The taxpayer proposed that electricity used to sustain the process of heat and electricity co-generation should be excise tax-exempt, pointing out that among the objectives of the Energy Directive (2003/96/WE) is,“encouraging behavior conducive to greater protection of the environment”. The EU legislator pointed to “combined heat and power generation” as a particularly preferred method of electricity generation and use, deserving preferential treatment by the Member States, as it serves to protect the Earth’s natural resources and the natural environment. The view prevailing in rulings of the Court of Justice of the European Union and reiterated in judgments handed down by courts in the various Member States is that functional (teleological) interpretation of EU laws is  the fundamental method of determining the meaning of the EU legal norms, both as regards primary law and secondary legislation.

The NSA agreed with the taxpayer that teleological interpretation must prevail in the construal of EU laws but noted that such interpretation cannot be carried out entirely in abstraction from a straightforward reading of wording of the Directive. Article 14 of the Energy Directive provides for excise tax exemption of electricity used to produce electricity and electricity used to maintain the ability to produce electricity, while in Article 15  allows Member States allows Member States to exempt electricity used for combined heat and power generation from excise tax. What the Directive does not do is explicitly sanction or entitle anybody to subject electricity used to sustain the process of co-generation of heat and electricity to excise tax exemption. The NSA thus found the taxpayer’s position untenable and ruled that the electricity used to sustain the process of co-generation of heat and electricity is not excise tax-exempt.

Comment

The considered NSA judgment sends a clear signal to taxpayers that they cannot treat electricity used to sustain heat and electricity co-generation as excise tax-exempt. This conclusion, however irrational and inconsistent with the idea underlying the Energy Directive, is nevertheless rooted in its literal wording. The NSA’s conclusion is that Polish regulations implementing the Directive cannot provide for a range of excise tax exemptions wider than implied by the literal wording  of the Directive. This in turn suggests that excise tax exemption of electricity used to sustain the process of heat and electricity co-generation ought to be sought not in Polish courts or in reliance on Polish laws but in the European Commission which must be persuaded to amend the Energy Directive accordingly.
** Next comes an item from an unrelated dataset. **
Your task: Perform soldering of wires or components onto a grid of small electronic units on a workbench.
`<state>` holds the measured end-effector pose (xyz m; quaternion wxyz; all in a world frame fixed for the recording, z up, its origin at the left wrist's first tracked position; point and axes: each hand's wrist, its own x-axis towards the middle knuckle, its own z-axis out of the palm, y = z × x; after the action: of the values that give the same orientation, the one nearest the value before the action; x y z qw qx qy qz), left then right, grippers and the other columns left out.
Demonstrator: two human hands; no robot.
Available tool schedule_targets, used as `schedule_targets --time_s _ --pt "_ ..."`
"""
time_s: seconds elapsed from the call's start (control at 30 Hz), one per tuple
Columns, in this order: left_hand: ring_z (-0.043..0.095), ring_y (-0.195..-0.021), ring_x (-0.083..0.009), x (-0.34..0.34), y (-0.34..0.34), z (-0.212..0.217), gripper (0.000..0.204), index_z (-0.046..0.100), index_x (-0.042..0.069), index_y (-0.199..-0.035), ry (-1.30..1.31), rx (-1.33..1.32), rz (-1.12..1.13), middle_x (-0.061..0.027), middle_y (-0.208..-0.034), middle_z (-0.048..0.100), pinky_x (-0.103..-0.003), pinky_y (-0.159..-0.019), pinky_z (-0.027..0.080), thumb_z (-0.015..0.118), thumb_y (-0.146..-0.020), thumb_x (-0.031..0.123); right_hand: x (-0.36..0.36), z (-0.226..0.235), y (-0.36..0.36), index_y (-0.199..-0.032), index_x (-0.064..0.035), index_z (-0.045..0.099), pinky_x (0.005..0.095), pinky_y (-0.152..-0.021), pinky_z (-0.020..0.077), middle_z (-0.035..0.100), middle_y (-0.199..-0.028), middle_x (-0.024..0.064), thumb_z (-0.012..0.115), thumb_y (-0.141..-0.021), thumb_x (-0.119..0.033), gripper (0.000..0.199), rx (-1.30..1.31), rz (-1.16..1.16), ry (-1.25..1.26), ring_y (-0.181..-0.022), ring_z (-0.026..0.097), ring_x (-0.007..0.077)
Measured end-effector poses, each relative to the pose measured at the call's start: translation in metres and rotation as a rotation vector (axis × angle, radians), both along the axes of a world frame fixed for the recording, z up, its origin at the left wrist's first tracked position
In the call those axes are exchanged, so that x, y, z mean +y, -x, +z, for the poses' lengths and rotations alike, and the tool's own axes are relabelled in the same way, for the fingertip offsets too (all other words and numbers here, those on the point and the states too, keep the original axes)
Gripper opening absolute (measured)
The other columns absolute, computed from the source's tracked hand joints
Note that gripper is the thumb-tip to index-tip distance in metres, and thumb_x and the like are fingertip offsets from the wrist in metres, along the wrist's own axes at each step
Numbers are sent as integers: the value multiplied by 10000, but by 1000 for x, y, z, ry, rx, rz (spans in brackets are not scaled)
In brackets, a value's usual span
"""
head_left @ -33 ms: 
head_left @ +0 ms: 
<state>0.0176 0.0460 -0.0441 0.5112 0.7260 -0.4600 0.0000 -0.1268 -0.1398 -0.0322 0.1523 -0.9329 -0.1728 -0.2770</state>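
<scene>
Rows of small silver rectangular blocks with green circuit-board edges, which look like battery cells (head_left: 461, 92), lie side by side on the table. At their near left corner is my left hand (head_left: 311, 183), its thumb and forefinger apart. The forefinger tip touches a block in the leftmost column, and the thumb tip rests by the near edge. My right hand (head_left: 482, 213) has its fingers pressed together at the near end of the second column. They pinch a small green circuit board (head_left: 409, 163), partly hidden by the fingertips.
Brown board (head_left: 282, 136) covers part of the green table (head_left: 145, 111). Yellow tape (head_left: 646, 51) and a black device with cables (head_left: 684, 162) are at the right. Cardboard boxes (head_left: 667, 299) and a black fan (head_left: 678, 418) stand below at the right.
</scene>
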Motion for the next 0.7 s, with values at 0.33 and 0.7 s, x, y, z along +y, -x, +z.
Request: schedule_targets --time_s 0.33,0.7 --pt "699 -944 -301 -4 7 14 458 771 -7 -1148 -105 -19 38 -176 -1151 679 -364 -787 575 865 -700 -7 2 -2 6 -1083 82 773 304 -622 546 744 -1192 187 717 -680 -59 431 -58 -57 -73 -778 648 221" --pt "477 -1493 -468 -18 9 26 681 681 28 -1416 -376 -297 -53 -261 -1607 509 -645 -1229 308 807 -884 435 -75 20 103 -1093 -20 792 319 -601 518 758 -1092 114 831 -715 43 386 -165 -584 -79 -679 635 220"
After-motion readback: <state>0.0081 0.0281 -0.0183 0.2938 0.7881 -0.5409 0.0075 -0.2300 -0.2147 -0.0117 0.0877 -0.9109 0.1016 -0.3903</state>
This judgment must be borne in mind by taxpayers producing energy using co-generation processes  who must make sure that their records enable a clear distinction between electricity used for combined heat and power generation and electricity used to sustain this generation. It is to be expected that the considered judgment will prompt tax authorities to closely scrutinize the applied excise tax exemptions and energy consumption records.